• [Working data]
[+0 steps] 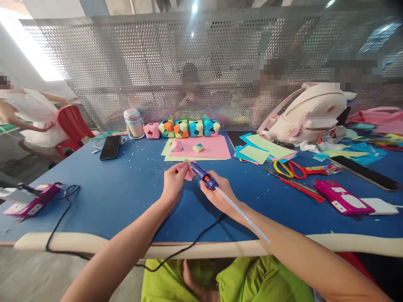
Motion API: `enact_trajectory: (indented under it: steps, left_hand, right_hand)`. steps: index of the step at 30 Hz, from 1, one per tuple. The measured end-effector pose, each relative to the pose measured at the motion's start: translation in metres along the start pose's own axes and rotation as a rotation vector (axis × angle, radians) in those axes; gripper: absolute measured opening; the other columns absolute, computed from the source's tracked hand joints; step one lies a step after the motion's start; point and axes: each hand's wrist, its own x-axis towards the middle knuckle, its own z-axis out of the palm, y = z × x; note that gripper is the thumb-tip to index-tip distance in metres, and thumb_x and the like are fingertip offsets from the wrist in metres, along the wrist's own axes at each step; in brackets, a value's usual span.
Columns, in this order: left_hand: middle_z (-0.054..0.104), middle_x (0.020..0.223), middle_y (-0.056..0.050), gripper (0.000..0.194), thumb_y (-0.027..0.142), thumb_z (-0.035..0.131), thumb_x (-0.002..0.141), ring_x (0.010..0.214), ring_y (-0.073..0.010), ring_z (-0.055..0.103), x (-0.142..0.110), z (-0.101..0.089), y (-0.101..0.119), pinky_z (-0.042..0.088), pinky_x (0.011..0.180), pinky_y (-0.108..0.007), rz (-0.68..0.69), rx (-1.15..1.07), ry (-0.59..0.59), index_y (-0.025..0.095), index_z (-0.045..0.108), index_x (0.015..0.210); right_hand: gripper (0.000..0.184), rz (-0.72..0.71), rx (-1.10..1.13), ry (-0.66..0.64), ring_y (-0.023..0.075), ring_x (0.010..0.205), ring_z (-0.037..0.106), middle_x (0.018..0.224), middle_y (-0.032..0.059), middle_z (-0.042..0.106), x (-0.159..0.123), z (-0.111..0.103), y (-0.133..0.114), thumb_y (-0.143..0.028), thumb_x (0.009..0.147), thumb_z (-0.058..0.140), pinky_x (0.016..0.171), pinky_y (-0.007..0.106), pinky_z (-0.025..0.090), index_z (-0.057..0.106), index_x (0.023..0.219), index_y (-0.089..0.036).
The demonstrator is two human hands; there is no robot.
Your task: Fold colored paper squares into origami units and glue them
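My left hand (pixel 174 181) pinches a small pink folded paper piece (pixel 189 173) just above the blue table (pixel 126 188). My right hand (pixel 217 193) grips a purple hot glue gun (pixel 203 178) with a clear glue stick (pixel 242 214) sticking out of its back. The gun's nozzle touches the pink piece. A black cord (pixel 189 247) runs from the gun over the table's front edge. Behind my hands lie pink and yellow-green paper sheets (pixel 204 147) with two small folded shapes on them.
A row of coloured paper cubes (pixel 185 128) stands at the back beside a small cup (pixel 134 123). A phone (pixel 110 147) lies left, a second pink glue gun (pixel 34 201) far left. Scissors (pixel 299 170), paper sheets (pixel 261 151), a pink case (pixel 341 199) and a backpack (pixel 311 111) sit right. People sit behind a mesh screen.
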Motion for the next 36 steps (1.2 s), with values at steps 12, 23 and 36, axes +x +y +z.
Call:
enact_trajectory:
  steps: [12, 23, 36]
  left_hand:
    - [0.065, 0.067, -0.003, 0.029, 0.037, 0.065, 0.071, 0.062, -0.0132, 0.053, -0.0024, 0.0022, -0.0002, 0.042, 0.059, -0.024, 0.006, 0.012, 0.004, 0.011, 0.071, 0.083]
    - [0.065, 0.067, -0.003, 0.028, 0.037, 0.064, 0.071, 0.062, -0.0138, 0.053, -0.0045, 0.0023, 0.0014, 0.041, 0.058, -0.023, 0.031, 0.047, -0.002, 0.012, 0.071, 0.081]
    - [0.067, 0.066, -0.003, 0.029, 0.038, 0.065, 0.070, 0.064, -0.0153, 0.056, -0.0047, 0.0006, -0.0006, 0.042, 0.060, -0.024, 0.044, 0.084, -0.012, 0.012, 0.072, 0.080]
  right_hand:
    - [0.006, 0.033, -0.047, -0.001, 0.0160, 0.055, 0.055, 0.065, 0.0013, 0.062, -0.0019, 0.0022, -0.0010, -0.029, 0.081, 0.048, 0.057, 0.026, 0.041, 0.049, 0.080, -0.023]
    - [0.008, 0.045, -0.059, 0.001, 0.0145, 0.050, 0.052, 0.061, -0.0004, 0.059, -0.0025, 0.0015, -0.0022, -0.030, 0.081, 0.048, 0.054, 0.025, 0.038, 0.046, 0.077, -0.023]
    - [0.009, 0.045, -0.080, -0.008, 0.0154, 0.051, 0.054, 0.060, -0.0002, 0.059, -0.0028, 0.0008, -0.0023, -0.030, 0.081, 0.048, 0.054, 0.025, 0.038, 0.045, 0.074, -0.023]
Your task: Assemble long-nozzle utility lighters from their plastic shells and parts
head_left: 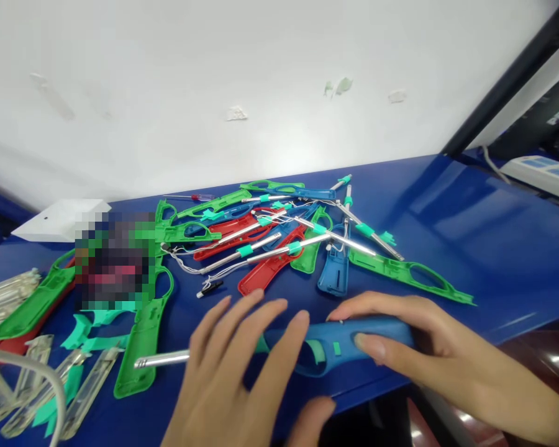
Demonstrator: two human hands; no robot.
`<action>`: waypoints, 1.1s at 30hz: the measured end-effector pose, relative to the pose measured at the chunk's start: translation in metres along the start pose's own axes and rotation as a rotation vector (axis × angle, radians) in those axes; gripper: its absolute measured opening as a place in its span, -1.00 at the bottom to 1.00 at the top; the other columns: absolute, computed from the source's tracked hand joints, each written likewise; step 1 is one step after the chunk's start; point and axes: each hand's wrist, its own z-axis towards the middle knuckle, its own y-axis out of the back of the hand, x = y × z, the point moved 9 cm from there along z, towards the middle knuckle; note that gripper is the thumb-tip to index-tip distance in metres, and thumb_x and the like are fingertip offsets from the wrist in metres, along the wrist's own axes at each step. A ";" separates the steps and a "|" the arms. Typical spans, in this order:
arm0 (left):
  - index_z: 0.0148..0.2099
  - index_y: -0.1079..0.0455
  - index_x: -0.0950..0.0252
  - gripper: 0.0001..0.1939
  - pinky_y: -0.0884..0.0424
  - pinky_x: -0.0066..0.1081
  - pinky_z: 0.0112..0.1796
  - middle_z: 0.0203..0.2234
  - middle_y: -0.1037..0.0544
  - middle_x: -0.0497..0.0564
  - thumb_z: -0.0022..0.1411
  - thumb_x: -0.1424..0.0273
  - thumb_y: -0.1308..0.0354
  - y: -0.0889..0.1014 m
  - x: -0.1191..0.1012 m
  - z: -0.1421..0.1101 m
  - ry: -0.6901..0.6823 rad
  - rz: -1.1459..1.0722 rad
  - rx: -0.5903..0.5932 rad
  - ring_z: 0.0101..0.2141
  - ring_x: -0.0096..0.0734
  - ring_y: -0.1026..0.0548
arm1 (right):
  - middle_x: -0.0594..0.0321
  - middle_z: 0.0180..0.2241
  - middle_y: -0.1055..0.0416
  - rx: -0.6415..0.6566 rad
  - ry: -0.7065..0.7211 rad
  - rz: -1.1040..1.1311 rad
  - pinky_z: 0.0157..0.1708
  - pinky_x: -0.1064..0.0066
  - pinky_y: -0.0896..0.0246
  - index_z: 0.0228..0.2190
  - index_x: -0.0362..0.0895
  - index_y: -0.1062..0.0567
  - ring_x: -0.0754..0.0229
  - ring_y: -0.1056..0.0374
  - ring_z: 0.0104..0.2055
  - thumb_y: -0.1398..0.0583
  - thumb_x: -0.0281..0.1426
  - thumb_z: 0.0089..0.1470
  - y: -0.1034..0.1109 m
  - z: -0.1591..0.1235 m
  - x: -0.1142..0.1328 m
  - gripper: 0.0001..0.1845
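Note:
My right hand (414, 338) is closed around the wider end of a blue plastic handle casing (323, 347), thumb on its near face. The casing has an oval opening with teal tape in it and a small teal patch beside it. From its left side a slim metal tube (163, 359) sticks out over a green casing half (142, 351). My left hand (242, 354) reaches over the tube and the casing's left end with its fingers spread. It hides part of both, and I cannot tell whether it touches them.
Beyond my hands lie red casing halves (265, 267), a long green casing half (410, 273) and taped metal tubes with white wires (270, 251). A screwdriver (202, 197) lies near the wall. Clear plastic pieces (90, 391) and teal tape scraps (107, 341) are at left, near a white cable (51, 379).

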 end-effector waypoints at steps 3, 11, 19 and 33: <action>0.42 -0.37 0.22 -0.61 -0.61 -0.06 0.16 0.11 -0.70 0.04 0.67 0.29 -0.11 -0.021 -0.003 0.003 -0.031 -0.076 0.087 0.09 -0.12 -0.66 | 0.50 0.03 -0.72 -0.008 0.086 -0.084 0.10 0.39 -0.57 0.05 0.40 -0.69 0.13 -0.66 0.08 -0.34 0.06 0.36 0.001 0.001 0.006 -0.72; 0.42 -0.35 0.23 -0.63 -0.69 -0.08 0.04 0.11 -0.67 0.08 0.71 0.33 -0.01 -0.038 -0.008 0.006 0.046 -0.123 0.144 0.06 -0.10 -0.65 | 0.37 0.03 -0.66 -0.172 0.417 -0.533 0.02 0.39 -0.63 0.14 0.29 -0.60 0.19 -0.67 0.01 -0.32 -0.08 0.44 0.004 -0.012 0.031 -0.70; 0.32 -0.52 0.25 -0.46 -0.76 0.06 -0.08 0.01 -0.66 0.13 0.47 0.63 0.06 -0.035 -0.004 0.015 0.047 -0.172 0.241 -0.05 -0.01 -0.68 | 0.31 0.03 -0.56 -0.176 0.448 -0.639 -0.01 0.34 -0.62 0.21 0.32 -0.54 0.17 -0.61 0.03 -0.25 0.03 0.47 0.000 -0.022 0.024 -0.63; -0.01 -0.59 0.10 -0.65 -0.66 -0.33 -0.04 0.01 -0.65 -0.11 0.50 0.67 -0.14 -0.053 0.008 0.036 0.080 -0.458 0.470 -0.07 -0.31 -0.67 | 0.36 -0.02 -0.56 -0.160 0.360 -0.486 -0.03 0.34 -0.60 0.12 0.36 -0.60 0.16 -0.62 -0.02 -0.38 0.03 0.35 0.003 -0.014 0.011 -0.65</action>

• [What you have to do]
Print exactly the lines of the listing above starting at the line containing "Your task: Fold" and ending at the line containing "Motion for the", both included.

• [The completed task]
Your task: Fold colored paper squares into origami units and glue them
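My left hand (pixel 174 181) pinches a small pink folded paper piece (pixel 189 173) just above the blue table (pixel 126 188). My right hand (pixel 217 193) grips a purple hot glue gun (pixel 203 178) with a clear glue stick (pixel 242 214) sticking out of its back. The gun's nozzle touches the pink piece. A black cord (pixel 189 247) runs from the gun over the table's front edge. Behind my hands lie pink and yellow-green paper sheets (pixel 204 147) with two small folded shapes on them.
A row of coloured paper cubes (pixel 185 128) stands at the back beside a small cup (pixel 134 123). A phone (pixel 110 147) lies left, a second pink glue gun (pixel 34 201) far left. Scissors (pixel 299 170), paper sheets (pixel 261 151), a pink case (pixel 341 199) and a backpack (pixel 311 111) sit right. People sit behind a mesh screen.
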Motion for the next 36 steps (1.2 s), with values at steps 12, 23 and 36, axes +x +y +z.

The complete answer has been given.